Text Prediction Model

CvP
November, 19th, 2017

Strategy Principles

  • Quanteda package used (RWeka turned out to be too slow and memory consuming).1 to 4 n-grams used, 60% Corpus processed, stopwords not taken away.
  • In order to make it possible to process a large enough piece of the available documents, texts were broken down in pieces (20 blocks), processed (cleaned up and tokenized) and results reassembled.
  • Prunning of low frequencies executed for each block (frequencies <5 discarded). “Dictionaries”“ saved and retrieved for ngrams 4 to 2 as 'data.table' objects.
  • Results (frequency databases for each n-gram) are based on indexed data.tables. This 'data.table' objects (aproximately 6.3Mb) are uploaded to Shiny and loaded by the prediction algorythm.

Model considerations

  • Input string is properly pre-processed to allow a normalized response.
  • Model based on 'Stupid backoff' approach with lambda = 0.4 adapted adding scores of terms found in different n-grams search rather than keeping the score from the highest ngram).
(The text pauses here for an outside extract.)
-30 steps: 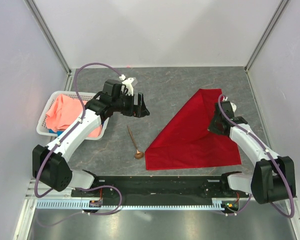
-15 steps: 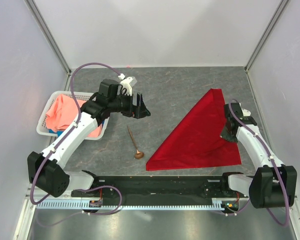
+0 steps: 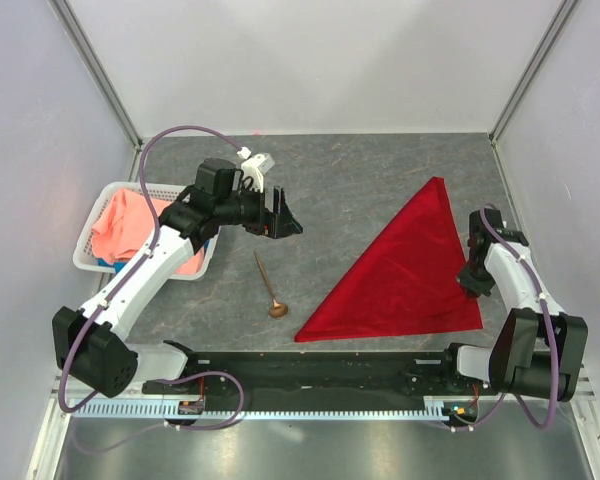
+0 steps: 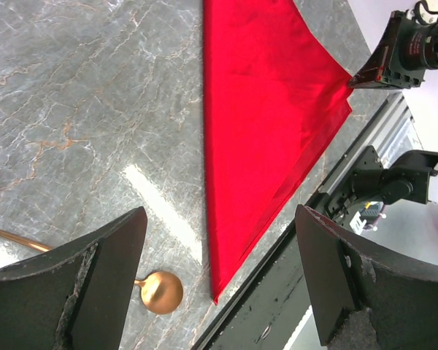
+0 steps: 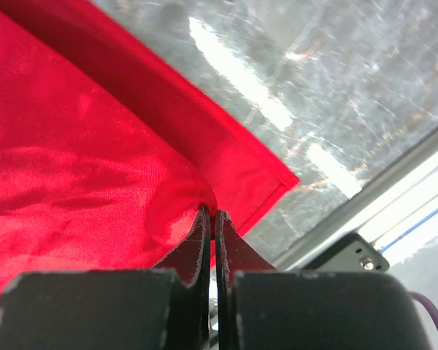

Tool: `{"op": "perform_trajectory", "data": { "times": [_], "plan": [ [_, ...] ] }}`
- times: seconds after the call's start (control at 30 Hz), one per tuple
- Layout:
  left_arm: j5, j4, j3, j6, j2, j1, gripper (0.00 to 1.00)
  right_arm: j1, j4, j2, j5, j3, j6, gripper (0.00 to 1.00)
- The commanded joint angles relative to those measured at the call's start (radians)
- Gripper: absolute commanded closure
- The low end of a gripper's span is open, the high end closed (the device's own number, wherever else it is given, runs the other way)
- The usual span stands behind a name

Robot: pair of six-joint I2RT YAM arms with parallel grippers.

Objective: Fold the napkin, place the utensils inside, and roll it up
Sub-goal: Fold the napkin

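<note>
The deep red napkin lies folded into a triangle on the right of the table, its point toward the back. My right gripper is shut on it near the near-right corner; in the right wrist view the cloth puckers into the closed tips of the gripper. The copper spoon lies bare on the table left of the napkin, bowl toward me. Above and behind the spoon my left gripper hangs open and holds nothing. In its own view the napkin shows beyond the left gripper.
A white basket at the left edge holds a salmon-pink cloth with some blue cloth under it. The black base rail runs along the near edge, close to the napkin's lower edge. Grey walls enclose the table.
My right gripper has drawn the napkin's corner right and toward me, spreading the cloth into a flat triangle. The left gripper has barely shifted.
</note>
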Motion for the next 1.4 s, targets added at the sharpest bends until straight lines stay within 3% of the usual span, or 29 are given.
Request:
{"op": "perform_trajectory", "data": {
  "times": [0.0,0.6,1.17,1.23,1.3,1.37],
  "plan": [
    [0.041,0.023,0.013,-0.021,-0.014,0.006,0.10,-0.051,-0.064,0.002,0.005,0.032,0.002,1.00],
    [0.087,0.031,0.014,-0.037,-0.022,0.004,0.10,-0.103,-0.164,-0.010,0.080,0.051,0.040,1.00],
    [0.107,0.034,0.013,-0.041,-0.025,0.005,0.10,-0.111,-0.130,0.005,0.089,0.032,0.062,0.99],
    [0.107,0.034,0.011,-0.040,-0.024,0.004,0.10,-0.111,-0.129,-0.003,0.092,0.034,0.063,0.72],
    [0.105,0.034,0.013,-0.041,-0.022,0.004,0.10,-0.110,-0.129,-0.009,0.090,0.032,0.065,0.33],
    [0.105,0.035,0.011,-0.040,-0.021,0.006,0.10,-0.111,-0.126,-0.016,0.083,0.031,0.072,0.22]
  ]
}}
For each n-gram 'dictionary' the score is calculated as the count of the found chain divided by the count of the search term set in the (n-1)-gram 'dictionary'.
  • A description of the base model can be found at http://www.aclweb.org/anthology/D07-1090.pdf
  • Processor (i7) and memory (16Gb) were very helpful processing texts.

Benchmarks

Text Prediction Utility

CvPred Utility

User guide

  • Input the text (>=1 words).
  • 2,3 words or longer inputs will allow better results.
  • To triger the prediction, press the 'GO' button.
  • Top 10 list of sugested next words will show up.
  • 'Adapted' Stupid backoff scores will be shown.
  • Bar chart shows relative relavance of the different sugestions.
  • To perform a new excution, enter new text and press GO.
  • Enjoy !